4. Fachabteilungen müssen inhaltliche Vorgaben für Data Governance liefern.
Data Governance integriert, kontrolliert und steuert alle Aktivitäten in den Bereichen Datenqualitätssicherung und Stammdatenmanagement. Mitarbeiter aus den Fachabteilungen können aus ihren täglichen Erfahrungen wichtige Hinweise und Anregungen beispielsweise hinsichtlich applikationsübergreifender Datendefinitionen für das Master Data Management liefern, etwa im Einkauf oder der Supply-Chain-Optimierung. Notwendig dabei ist eine effiziente Abstimmung von Mitarbeitern, Workflows und Technologie. Aufgabe der IT-Abteilung ist es, die technologische Infrastruktur bereitzustellen und zu betreiben, um eine hohe Datenqualität und ein effektives Stammdatenmanagement sicherzustellen.
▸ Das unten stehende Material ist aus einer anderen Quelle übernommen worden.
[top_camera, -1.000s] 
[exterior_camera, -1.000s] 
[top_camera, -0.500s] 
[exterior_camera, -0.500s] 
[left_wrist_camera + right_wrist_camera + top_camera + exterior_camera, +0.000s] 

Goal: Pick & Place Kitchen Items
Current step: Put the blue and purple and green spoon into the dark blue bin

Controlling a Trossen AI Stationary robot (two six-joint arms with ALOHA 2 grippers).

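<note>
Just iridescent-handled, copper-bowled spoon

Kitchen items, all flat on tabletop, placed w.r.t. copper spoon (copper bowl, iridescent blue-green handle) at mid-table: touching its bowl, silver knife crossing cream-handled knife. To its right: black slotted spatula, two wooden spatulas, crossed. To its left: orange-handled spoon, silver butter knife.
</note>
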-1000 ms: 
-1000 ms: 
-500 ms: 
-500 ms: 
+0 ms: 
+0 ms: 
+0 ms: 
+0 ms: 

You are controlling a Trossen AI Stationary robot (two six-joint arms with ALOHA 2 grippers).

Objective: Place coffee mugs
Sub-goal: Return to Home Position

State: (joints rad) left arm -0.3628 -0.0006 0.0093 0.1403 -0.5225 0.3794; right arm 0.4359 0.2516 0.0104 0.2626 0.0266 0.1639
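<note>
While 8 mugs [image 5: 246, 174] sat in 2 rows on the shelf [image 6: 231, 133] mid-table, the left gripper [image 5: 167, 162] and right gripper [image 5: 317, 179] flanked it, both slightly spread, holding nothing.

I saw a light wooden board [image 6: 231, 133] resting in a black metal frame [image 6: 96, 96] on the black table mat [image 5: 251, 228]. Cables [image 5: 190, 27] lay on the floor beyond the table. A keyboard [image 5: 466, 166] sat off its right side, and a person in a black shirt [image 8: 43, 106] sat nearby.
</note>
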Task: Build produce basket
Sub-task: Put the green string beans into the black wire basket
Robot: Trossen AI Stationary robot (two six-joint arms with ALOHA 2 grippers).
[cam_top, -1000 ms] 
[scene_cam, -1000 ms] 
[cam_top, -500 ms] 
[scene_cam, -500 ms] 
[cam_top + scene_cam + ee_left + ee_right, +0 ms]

5. Einen Data Steward als Verantwortlichen für die Einhaltung der Data Governance benennen.
Die Implementierung von Data Governance ist eine anspruchsvolle organisatorische Aufgabe, bei der beispielsweise geklärt werden muss, welche internen und externen Vorgaben und Regeln zu befolgen sind oder wer auf welche Daten lesend und schreibend zugreifen darf. Unternehmen sollten daher einen Data Steward als koordinierend Verantwortlichen ernennen. Er sorgt für eine Abstimmung zwischen Fachbereichen und IT. Dazu gehört auch, dass er die IT-mäßige Unterstützung der Business-Anforderungen koordinieren muss. Hier besteht in vielen Unternehmen ein großer Nachholbedarf.
"Data Governance erfordert Kenntnisse und eine gute Dokumentation, wo welche Daten gesammelt werden, woher die Daten stammen und wo die Daten wie genutzt werden", sagt Nathan Jagoda, Country Manager Germany bei Information Builders in Eschborn. "Alle damit verbundenen Workflows und Prozesse sollten überwacht und verbessert werden. Dies ist eine Grundvoraussetzung, damit Unternehmen aus ihrem vorhandenen Informationskapital, kombiniert mit externen Daten, Vorteile bei der Wertschöpfung erzielen können."